6:32O artigo 142 é inocente

por Elio Gaspari

Quem arma golpe militar são as vivandeiras

Ministros dignitários do governo querem mudar o texto do artigo 142 da Constituição para impedir novas aventuras golpistas. A intenção pode ser boa, o resultado será nulo e a iniciativa acabará no ridículo.

O tão falado 142 diz o seguinte:

Artigo 142: As Forças Armadas, constituídas pela Marinha, pelo Exército e pela Aeronáutica, são instituições nacionais permanentes e regulares, organizadas com base na hierarquia e na disciplina, sob a autoridade suprema do presidente da República, e destinam-se à defesa da pátria, à garantia dos Poderes constitucionais e, por iniciativa de qualquer destes, da lei e da ordem.

Seu autor intelectual foi o general Leônidas Pires Gonçalves, ministro do Exército de março de 1985 a março de 1990. Criou-se a fantasia segundo a qual esse texto abre o caminho para golpes militares, a partir de uma malversação de mobilizações militares pelo instrumento da Garantia da Lei e da Ordem.

Durante o governo de Michel Temer, por pouco não se chegou a uma utilização homófoba da GLO, permitindo-se a expedição de mandados coletivos de busca e apreensão para os moradores de uma rua, comunidade ou bairro. Ficou no talvez.

Pode-se dar ao artigo 142 qualquer redação e ainda assim o regime democrático poderá ser ameaçado por golpes militares, mas jamais haverá golpe sem a participação e o estímulo das vivandeiras civis.

Se não houve golpe no ocaso do bolsonarismo, foi porque eram irrelevantes as vivandeiras e prevaleceu na cúpula militar o sentimento legalista. É bom lembrar que o ex-ministro Anderson Torres, em cuja casa havia um projeto maluco de golpe, é um paisano. O regime mostrou-se blindado pela firmeza das posições do Judiciário e do Congresso.

A discussão do texto do artigo 142 desloca o eixo da questão para o mundo da fantasia. Anderson Torres está preso, e presas estão centenas de pessoas que vandalizaram o Congresso, o Planalto e o Supremo Tribunal.

Os denunciados são 912. O ministro Alexandre de Moraes conduz a investigação do golpismo de 8 de janeiro. Nas mãos desse magistrado está a responsabilização dos culpados, civis e militares.

Nenhum dos 912 denunciados ou daqueles que se meteram com o 8 de janeiro queria garantir os Poderes constitucionais. Pelo contrário.

É de um militar, o marechal Castello Branco, a melhor qualificação das vivandeiras: “Eu os identifico a todos. E são muitos deles, os mesmos que, desde 1930, como vivandeiras alvoroçadas, vêm aos bivaques bolir com os granadeiros e provocar extravagâncias do Poder Militar.”

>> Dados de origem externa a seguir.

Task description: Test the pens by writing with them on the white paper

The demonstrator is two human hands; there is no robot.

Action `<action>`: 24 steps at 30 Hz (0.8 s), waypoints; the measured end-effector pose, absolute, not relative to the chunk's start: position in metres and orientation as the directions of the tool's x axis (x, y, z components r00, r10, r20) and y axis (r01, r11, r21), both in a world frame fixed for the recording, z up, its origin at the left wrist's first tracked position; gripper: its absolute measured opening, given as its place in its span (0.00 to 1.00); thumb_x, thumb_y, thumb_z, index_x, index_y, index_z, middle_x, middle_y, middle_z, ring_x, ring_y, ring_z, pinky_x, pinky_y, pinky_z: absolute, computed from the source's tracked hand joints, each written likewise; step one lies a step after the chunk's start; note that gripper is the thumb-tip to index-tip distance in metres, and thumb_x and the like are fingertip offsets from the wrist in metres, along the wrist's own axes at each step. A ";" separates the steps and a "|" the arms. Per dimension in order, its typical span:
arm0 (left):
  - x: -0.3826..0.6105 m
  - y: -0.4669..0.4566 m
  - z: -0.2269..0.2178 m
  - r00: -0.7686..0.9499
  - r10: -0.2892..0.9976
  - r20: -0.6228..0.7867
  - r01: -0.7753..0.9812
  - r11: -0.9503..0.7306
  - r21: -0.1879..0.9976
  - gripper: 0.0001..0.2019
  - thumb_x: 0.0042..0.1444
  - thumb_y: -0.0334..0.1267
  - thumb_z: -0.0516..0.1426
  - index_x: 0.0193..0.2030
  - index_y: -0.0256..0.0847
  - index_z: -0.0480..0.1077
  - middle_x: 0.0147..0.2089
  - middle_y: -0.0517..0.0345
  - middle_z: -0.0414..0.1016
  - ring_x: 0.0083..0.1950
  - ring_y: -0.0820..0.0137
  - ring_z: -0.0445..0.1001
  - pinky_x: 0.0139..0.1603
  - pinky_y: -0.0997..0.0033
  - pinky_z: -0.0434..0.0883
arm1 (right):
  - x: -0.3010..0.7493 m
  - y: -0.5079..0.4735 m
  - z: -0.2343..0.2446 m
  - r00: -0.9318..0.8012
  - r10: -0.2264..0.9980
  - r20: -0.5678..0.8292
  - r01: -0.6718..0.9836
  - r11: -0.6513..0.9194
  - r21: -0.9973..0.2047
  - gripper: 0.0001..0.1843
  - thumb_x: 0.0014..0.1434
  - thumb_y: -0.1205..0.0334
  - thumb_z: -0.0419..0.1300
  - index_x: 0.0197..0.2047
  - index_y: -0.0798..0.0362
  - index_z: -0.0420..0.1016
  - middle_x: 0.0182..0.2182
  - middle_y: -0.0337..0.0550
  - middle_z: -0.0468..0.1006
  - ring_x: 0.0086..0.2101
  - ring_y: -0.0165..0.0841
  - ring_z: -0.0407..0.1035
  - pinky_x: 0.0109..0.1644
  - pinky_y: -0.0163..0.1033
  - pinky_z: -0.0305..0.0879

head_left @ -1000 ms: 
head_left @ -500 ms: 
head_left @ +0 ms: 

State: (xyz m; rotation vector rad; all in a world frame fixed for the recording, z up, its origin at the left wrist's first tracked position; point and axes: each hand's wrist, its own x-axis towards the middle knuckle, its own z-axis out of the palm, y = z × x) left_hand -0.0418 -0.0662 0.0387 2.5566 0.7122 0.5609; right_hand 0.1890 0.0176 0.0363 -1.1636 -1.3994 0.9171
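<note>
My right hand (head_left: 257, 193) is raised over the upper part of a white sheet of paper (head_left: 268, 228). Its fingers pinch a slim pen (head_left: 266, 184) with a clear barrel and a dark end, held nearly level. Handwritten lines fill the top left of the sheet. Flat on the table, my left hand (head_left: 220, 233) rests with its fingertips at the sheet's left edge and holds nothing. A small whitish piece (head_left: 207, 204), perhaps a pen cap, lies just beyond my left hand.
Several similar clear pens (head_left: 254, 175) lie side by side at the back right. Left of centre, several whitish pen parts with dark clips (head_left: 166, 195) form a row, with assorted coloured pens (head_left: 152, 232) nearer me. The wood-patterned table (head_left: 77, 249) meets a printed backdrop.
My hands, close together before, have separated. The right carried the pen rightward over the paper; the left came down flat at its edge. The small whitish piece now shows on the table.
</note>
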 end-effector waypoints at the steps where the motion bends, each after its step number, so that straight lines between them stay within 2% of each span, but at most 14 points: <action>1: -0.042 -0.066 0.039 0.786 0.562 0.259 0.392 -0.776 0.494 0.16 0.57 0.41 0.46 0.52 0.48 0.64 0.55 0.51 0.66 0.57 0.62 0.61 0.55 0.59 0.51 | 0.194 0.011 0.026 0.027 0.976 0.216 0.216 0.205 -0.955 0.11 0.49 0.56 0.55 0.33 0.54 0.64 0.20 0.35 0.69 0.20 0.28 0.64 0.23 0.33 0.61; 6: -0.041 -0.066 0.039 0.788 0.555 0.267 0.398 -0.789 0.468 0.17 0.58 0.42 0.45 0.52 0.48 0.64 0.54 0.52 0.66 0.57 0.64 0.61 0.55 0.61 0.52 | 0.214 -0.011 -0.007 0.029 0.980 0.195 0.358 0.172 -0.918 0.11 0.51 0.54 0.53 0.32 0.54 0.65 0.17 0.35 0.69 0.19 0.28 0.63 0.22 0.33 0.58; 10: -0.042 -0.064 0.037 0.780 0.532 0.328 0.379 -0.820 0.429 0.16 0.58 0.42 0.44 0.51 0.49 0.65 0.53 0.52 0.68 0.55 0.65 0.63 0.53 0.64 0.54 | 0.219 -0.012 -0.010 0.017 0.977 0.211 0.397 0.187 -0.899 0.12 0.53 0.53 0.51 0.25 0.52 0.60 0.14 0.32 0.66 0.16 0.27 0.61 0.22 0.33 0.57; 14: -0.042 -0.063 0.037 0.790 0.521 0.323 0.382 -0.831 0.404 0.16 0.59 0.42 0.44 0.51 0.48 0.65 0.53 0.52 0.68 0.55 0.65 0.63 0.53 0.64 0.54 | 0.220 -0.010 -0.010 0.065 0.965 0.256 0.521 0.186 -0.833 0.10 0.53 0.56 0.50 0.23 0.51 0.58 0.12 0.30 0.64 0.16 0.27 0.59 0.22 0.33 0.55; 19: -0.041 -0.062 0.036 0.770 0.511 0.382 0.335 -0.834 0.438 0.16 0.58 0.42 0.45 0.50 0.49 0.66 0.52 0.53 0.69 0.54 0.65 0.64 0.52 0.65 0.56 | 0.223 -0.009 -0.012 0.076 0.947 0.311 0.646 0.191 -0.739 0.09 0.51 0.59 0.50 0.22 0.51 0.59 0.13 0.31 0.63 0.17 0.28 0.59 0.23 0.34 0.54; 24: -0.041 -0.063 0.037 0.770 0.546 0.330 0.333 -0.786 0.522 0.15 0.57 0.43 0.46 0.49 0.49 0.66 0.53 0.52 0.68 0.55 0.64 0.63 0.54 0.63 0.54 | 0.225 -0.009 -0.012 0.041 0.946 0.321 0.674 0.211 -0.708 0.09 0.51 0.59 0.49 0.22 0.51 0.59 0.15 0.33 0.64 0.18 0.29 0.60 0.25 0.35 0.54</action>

No ano do centenário da morte de Rui Barbosa, um campeão de campanhas civilistas, fica a lembrança de que a ação de vivandeiras, anterior a 1930, não se resume aos trogloditas dos vandalismos do 8 de janeiro.

No dia 9 de novembro de 1889, Rui bolia com os granadeiros, insinuando que o governo queria diluir a força do Exército “que ir-se-á escoando, batalhão a batalhão, até desaparecer da capital do império o último soldado.”

Na manhã do dia 15 deu-se a extravagância e à tarde ele foi nomeado ministro da Fazenda.